Es gibt Tage, an denen setzt nicht einmal unsere Hündin freiwillig eine Pfote vor die Tür. Dauerregen, Temperaturen knapp über 0°C und schneidender Wind – das sind solche Tage. Dann geht sie raus, wartet kurz, ob Herrchen es mit dem Spaziergang wirklich ernst meint, verrichtet alle nötigen Geschäfte im Vorgarten und läuft, so schnell sie kann, wieder zurück. Echte Dankbarkeit blitzt in ihren Augen auf, wenn sie merkt, dass der lange Spaziergang nun tatsächlich ausfällt und sie auf mehr oder weniger trockenen Pfoten wieder zurück ins warme Körbchen darf. 

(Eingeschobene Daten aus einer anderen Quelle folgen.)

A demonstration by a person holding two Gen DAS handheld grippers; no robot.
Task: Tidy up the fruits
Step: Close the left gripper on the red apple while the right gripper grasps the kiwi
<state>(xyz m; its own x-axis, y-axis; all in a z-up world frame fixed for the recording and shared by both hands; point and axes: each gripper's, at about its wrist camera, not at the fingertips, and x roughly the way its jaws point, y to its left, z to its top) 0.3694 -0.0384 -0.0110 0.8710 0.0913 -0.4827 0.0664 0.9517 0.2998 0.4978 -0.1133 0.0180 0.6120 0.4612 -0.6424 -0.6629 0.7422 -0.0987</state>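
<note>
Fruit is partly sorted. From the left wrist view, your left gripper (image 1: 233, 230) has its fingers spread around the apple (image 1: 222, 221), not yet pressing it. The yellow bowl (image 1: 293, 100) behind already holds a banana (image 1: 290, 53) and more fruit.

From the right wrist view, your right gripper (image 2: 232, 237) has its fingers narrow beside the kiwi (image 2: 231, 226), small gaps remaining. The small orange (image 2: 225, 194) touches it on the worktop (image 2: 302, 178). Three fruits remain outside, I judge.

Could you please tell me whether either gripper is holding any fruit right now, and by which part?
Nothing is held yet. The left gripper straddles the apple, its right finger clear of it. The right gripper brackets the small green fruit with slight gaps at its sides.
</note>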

Diese schützende Geborgenheit, die Tier und Mensch gleichermaßen genießen, ist seit jeher ein Bild für Gott: Wenn es in unserem Leben stürmt oder es auch mal frostig kalt zu werden scheint, hoffen wir auf ihn. Mit dem Psalmbeter können wir sprechen: „Lass mich wohnen in deinem Zelte ewiglich und Zuflucht haben unter deinen Fittichen.“ (Psalm 61,5) 

Bleiben Sie behütet auch an rauen Januartagen!